In the entries that follow, find the word "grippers" and report each line it is on.

• [EXTRACTED DATA]
+---+
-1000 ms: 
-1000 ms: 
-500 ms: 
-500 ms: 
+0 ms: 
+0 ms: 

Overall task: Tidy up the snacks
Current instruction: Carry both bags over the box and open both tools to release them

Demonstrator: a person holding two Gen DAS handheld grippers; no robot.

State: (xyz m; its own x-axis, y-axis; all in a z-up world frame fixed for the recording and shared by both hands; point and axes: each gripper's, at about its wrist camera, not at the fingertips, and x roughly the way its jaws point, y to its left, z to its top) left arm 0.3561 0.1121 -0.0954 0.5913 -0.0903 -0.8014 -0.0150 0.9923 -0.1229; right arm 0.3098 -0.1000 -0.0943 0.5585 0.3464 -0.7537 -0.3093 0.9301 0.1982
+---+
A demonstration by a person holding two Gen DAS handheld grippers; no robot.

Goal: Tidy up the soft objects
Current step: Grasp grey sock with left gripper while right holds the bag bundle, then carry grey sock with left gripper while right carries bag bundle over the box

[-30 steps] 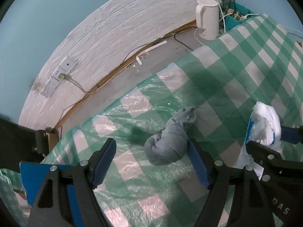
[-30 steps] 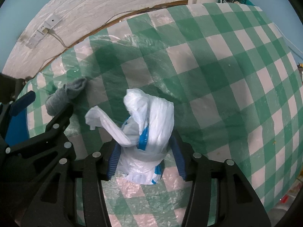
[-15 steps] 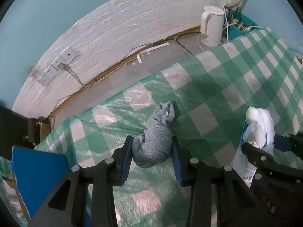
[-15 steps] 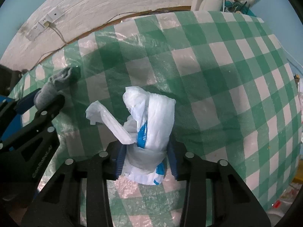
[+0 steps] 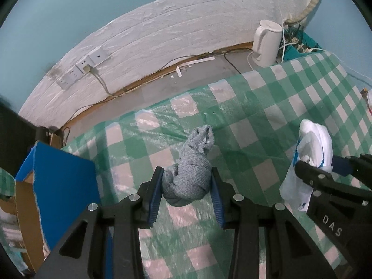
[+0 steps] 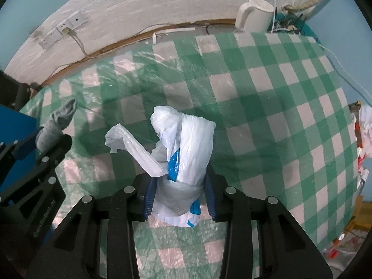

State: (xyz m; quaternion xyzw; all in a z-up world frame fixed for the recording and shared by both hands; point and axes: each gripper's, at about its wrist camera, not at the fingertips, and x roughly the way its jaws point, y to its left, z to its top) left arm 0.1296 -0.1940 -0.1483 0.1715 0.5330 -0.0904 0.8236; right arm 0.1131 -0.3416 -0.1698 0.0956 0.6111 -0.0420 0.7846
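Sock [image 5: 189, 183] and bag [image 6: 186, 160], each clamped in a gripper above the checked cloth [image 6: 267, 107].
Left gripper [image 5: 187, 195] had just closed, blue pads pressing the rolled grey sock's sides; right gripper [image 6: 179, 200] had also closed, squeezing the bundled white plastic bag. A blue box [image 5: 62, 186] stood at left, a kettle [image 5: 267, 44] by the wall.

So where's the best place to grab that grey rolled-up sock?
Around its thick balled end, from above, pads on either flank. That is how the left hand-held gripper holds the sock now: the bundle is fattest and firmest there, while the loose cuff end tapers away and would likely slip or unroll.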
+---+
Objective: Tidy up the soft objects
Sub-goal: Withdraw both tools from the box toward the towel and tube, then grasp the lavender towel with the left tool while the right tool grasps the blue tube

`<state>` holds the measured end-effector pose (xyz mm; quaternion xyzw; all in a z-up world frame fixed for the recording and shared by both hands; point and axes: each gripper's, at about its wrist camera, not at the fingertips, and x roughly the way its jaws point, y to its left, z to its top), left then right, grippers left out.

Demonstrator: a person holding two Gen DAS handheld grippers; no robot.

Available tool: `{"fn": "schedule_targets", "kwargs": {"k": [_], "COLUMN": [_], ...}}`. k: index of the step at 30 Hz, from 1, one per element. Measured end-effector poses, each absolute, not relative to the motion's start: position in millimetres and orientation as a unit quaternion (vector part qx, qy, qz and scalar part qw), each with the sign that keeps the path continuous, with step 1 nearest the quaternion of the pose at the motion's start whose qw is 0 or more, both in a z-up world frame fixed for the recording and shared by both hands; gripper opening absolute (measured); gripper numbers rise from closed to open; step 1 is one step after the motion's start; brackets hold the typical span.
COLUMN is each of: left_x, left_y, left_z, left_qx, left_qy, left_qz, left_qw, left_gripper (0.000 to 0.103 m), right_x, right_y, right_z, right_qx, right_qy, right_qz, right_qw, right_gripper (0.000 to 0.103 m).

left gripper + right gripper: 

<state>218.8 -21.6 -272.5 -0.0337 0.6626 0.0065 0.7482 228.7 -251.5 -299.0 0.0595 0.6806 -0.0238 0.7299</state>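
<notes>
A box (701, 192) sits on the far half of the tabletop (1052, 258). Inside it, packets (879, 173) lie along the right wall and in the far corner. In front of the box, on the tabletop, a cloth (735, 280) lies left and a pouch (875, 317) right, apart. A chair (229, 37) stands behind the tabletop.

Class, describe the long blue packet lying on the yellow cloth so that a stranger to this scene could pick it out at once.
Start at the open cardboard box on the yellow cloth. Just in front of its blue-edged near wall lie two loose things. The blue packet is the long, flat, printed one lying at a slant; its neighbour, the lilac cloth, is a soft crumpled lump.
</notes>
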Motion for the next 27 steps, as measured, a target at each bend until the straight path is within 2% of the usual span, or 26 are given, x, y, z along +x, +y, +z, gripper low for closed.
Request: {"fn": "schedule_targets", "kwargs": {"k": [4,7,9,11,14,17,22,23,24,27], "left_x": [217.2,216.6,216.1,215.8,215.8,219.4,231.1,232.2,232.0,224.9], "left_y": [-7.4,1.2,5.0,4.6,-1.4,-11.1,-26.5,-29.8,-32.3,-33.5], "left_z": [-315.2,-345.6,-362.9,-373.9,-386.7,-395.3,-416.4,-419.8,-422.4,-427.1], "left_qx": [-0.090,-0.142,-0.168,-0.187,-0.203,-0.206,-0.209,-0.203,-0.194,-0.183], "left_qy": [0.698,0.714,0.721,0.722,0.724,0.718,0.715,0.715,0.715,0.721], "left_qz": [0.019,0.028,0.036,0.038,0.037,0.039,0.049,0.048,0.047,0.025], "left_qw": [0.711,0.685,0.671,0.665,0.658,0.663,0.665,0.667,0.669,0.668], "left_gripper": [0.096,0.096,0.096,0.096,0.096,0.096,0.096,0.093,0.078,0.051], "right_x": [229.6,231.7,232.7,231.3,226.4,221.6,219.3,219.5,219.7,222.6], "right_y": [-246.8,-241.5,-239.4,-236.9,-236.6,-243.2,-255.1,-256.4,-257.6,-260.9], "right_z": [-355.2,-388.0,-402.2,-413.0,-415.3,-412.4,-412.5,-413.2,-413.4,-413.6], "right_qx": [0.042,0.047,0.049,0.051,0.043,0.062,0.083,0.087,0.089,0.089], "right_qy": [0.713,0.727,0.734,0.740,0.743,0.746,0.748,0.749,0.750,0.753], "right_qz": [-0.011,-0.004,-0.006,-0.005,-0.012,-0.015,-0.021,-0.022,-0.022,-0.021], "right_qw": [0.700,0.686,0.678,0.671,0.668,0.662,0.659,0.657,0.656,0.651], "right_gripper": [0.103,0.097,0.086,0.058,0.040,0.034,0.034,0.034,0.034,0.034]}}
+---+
• [WRITTEN SOLUTION]
Demonstrator: a person holding two Gen DAS handheld grippers; no robot.
A demonstration by a person holding two Gen DAS handheld grippers; no robot.
`<state>` holds the measured end-effector pose (xyz mm; quaternion xyzw; all in a z-up world frame fixed for the recording and shared by both hands; point and axes: each gripper's, at about its wrist camera, not at the fingertips, and x roughly the way its jaws point, y to its left, z to its top), left then right, grippers left out.
Demonstrator: a person holding two Gen DAS handheld grippers; no robot.

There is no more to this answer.